David Bowie: una lección de sabiduría escénica en su muerte
Nunca agradeceremos lo suficiente a David Bowie la inteligente lección que nos ha propinado con la puesta en escena de su muerte. A estas alturas del negocio del entretenimiento popular van quedando pocas acciones capaces de asombrar o sorprender. Si resulta patético ver a Miley Cirus vestirse de vedette del teatro de Manolita Chen para tratar de epatar a los progenitores del mundo Disney, no queda más que reconocer la profunda honestidad del lema ese de que el espectáculo debe continuar.
El show must go on que se ha marcado Bowie con su muerte corona la trayectoria profesional de alguien que supo encarnar las ambigüedades del oficio. Desde muy temprano entendió que no bastaba con ser cantante, había que ser personaje y estética, multifuncional y disfuncional, transgresión y autoridad, popular e íntimo, que el único argumento es el escenario.
Las exposiciones en museos que coronaron la trayectoria artística de Bowie fueron un reconocimiento a la rotura de límites. Un concierto se quedaba canijo, un disco era una tarjeta de visita, no más. Alguien que decantaba unos tiempos líquidos en su botella de esencias, con posturas que duraban lo que dura ya todo, convirtiendo las tradicionales rupturas generacionales en tendencias, demostraba saber leer la aceleración del tiempo actual y colmaba la aspiración de vivir varias vidas, ese anhelo tan de hoy, aunque fuera por medio de poses sucesivas.

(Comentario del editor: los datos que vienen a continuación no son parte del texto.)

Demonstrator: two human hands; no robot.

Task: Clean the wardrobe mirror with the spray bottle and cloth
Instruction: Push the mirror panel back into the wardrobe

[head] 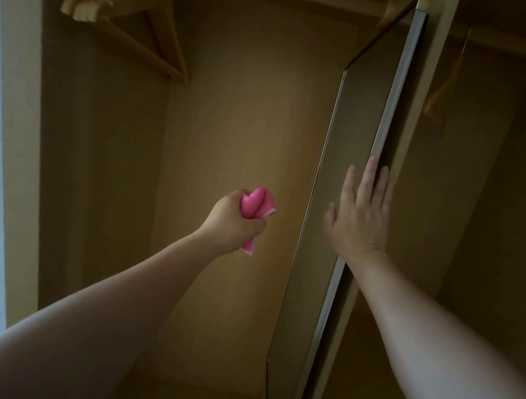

Bowie fue un sabio pragmático de su tiempo, actor principal de la ficción que encarnó, capaz incluso de robarle al nazismo el uniforme y el saludo para su mascarada musical, porque entendió que todo era mercadillo y reciclable.
Al morir David Bowie, tras dedicar los últimos meses a la fabricación de un mutis audiovisual, sincronizando lanzamiento de disco, cumpleaños y defunción, nos ha dado otra lección de tempo y sabiduría escénica. Lazarus fue su último evento musical, en el que inspiración y expiración se funden con existencialismo de postal y reciclado de mitos religiosos, todo ello puesto a bailar por un hombre que sale y vuelve adentro del armario, porque no hay otro camino, es this way or no way.
Rendido a lo efímero del tiempo individual, rendido a la enfermedad, pero sin renunciar a la estética de una cama solitaria de hospital en versión de decorado de videoclip, David Bowie se despide con un guiño, y un guiñol, que nos explica que la broma es lo único serio y que, finalmente, después de darle muchas vueltas a todo, no queda otra cosa que hacer lo que sabemos hacer, aunque solo sea una canción más, por lejos que quede de la mejor canción que hicimos nunca.